Social investment in Bangladesh faces obstacles as a result of an unfavourable social environment in which private capital meets societal needs, according to the Doing Good Index (DGI2020) by Hong Kong-based Centre for Asian Philanthropy and Society (CAPS).
The study, published on Wednesday, was based on surveying 2,189 social delivery organisations (SDO) and interviews of 145 experts across 18 Asian economies.
The index divided 18 Asian economies into four clusters – Doing Well, Doing Better, Doing Okay and Not Doing Enough.
Bangladesh got a position in the "Doing Okay" category.

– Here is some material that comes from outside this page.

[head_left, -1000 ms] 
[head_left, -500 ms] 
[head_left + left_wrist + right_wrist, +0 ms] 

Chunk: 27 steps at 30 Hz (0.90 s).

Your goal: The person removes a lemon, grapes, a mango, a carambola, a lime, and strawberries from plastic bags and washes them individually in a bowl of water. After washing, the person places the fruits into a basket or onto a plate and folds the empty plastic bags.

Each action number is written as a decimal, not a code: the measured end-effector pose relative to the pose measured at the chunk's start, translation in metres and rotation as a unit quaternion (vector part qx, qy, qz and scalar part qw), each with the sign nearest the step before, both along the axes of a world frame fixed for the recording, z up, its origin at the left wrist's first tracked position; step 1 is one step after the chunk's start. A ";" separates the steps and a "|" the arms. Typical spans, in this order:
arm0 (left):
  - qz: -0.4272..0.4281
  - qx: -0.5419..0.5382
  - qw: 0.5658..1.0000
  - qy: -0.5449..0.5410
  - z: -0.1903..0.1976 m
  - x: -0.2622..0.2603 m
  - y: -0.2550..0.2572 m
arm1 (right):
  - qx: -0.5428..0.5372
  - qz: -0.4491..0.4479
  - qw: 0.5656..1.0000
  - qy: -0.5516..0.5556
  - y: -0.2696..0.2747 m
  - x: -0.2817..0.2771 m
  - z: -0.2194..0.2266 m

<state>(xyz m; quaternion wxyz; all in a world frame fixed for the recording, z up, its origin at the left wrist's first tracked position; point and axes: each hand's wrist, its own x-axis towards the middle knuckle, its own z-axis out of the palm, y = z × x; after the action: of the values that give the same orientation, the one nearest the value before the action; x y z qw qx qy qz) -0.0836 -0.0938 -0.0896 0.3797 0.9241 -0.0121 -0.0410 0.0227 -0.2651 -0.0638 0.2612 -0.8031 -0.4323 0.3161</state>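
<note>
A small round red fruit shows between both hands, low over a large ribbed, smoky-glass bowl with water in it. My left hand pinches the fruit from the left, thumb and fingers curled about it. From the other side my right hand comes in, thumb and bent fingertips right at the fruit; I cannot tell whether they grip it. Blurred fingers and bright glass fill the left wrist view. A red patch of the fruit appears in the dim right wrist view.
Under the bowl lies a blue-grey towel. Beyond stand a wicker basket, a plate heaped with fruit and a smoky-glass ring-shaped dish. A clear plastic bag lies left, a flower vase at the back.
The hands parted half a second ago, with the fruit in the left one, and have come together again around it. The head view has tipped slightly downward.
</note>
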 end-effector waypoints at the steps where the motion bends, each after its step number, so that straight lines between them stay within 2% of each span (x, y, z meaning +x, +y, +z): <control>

This is the first time Bangladesh has been added in this index.
The country did relatively well in the ecosystem sub-index, which maps the supportive environment for private social investment and the delivery of services.
However, the performance in the other three sub-indexes – regulation, tax and fiscal policy, and procurement – are merely good.
There were four other South Asian countries in the study, where Pakistan was placed in "Doing Better," above Bangladesh.
India and Sri Lanka shared the same cluster with Bangladesh and Nepal got the cluster of "Not Doing Enough."
Source of fund and regulations
The study revealed that around 85 percent of Bangladeshi SDO respondents depend on foreign funding, 53 percent are funded by government procurement and 47 percent are funded by individuals.
The index also showed that government grants funded 29 percent of SDOs and 28 percent were funded by the corporate sector.
The data representing both government and corporate funding in the social sector through SDOs is meagre, the study found.
On the other hand, voluntary organisations have to go through a very complex regulatory approval to receive foreign funds.
Around 51 percent of the SDOs that participated in the survey felt that the relevant laws and regulations were difficult to understand and only 10 percent said it is "easy," while 39 percent said that it is "neutral."
Adverse tax and fiscal policy
According to the index, government grants make up only 4 percent of the average budget of the surveyed SDOs in Bangladesh, which is 50 percent less than the average for Asia.
Even Brac, a large SDO in the country, receives only 10 percent of its total funding from the government.
Bangladeshi SDO respondents think there is a lack of tax incentives for donations to SDOs as the country has the lowest (non-zero) deduction rate of around 10 percent for individuals and the corporations.
The study reveals that the right policies and practices can unleash an enormous $587 billion in private social investment in Asia every year to meet societal needs by giving up only 2 percent of their GDP.